REUTERS | Ronen Zvulun

Time to test the late payments regime?

According to Building, the Specialist Engineering Contractors Group says that there has been a sharp rise in contractors reporting that public and private sector clients have been pushing back payments.

It may be that somebody will now test compliance with the Late Payment of Commercial Debts (Interest) Act 1998, which (in theory) provides qualifying creditors with a statutory right to claim interest at 8% above base, unless the contract provides an alternative “substantial remedy” in respect of any late payment. (For more information on the Act, see PLC Construction’s Practice note.)

We don’t really know what the courts would regard as “substantial” for construction contracts, as the point has not yet been directly tested.

My experience is that, when the 1998 Act came into force, people started by writing in 2% above base, got a bit worried by speculation that this was not enough, and then started putting 4% or 5% above base.  The 2005 editions of the JCT contracts provide for 5% above base rate.

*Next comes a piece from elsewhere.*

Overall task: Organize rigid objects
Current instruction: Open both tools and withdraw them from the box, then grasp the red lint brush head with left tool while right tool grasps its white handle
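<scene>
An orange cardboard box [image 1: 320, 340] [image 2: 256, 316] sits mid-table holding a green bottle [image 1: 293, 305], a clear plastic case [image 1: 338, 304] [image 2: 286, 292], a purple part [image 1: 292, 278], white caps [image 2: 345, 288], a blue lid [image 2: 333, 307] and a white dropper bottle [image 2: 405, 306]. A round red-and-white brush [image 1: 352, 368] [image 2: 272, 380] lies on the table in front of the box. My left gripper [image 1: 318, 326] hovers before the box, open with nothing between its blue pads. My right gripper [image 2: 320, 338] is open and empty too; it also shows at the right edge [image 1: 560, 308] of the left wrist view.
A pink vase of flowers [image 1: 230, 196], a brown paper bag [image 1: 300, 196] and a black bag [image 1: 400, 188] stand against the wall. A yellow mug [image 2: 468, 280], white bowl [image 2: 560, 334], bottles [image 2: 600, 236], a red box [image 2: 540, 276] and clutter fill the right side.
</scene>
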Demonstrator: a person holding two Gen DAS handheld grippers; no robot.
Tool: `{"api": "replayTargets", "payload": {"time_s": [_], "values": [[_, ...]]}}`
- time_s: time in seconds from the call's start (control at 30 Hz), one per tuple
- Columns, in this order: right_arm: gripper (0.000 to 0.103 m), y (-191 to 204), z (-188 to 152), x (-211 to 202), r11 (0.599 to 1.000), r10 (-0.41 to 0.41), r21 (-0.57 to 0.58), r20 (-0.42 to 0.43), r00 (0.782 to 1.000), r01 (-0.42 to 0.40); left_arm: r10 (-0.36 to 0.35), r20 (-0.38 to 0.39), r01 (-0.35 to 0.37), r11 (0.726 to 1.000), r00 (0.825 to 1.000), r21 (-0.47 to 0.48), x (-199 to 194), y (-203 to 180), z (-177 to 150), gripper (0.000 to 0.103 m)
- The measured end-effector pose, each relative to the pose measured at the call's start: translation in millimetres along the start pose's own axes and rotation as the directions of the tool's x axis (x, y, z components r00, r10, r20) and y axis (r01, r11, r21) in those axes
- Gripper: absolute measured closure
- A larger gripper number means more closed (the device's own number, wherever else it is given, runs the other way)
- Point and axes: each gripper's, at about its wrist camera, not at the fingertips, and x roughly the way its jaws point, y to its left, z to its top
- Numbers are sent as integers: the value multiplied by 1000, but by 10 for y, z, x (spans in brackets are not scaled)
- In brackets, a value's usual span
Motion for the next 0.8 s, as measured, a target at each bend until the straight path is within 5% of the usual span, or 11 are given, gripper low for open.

Are people using 5%?  Do we think this is enough? Too much?

In Ruttle Plant Hire Ltd v Secretary of State for Environment, Food and Rural Affairs (No. 3) Mr Justice Coulson found that 2% above base was an appropriate interest rate – but this is not a decision on whether that is a substantial enough contractual rate to oust the 1998 Act’s provisions.  However, the case is still interesting in this context as it looks at what happens if no rate is specified.  It does not automatically follow that the base plus 8% will apply.

A reminder – section 9 of the Act says that:

(1) A remedy for the late payment of the debt shall be regarded as a substantial remedy unless—

(a) the remedy is insufficient either for the purpose of compensating the supplier for late payment or for deterring late payment; and

(b) it would not be fair or reasonable to allow the remedy to be relied on to oust or (as the case may be) to vary the right to statutory interest that would otherwise apply in relation to the debt.

(2) In determining whether a remedy is not a substantial remedy, regard shall be had to all the relevant circumstances at the time the terms in question are agreed.

(3) In determining whether subsection (1)(b) applies, regard shall be had (without prejudice to the generality of subsection (2)) to the following matters—

(a) the benefits of commercial certainty;

(b) the strength of the bargaining positions of the parties relative to each other;

(c) whether the term was imposed by one party to the detriment of the other (whether by the use of standard terms or otherwise); and

(d) whether the supplier received an inducement to agree to the term.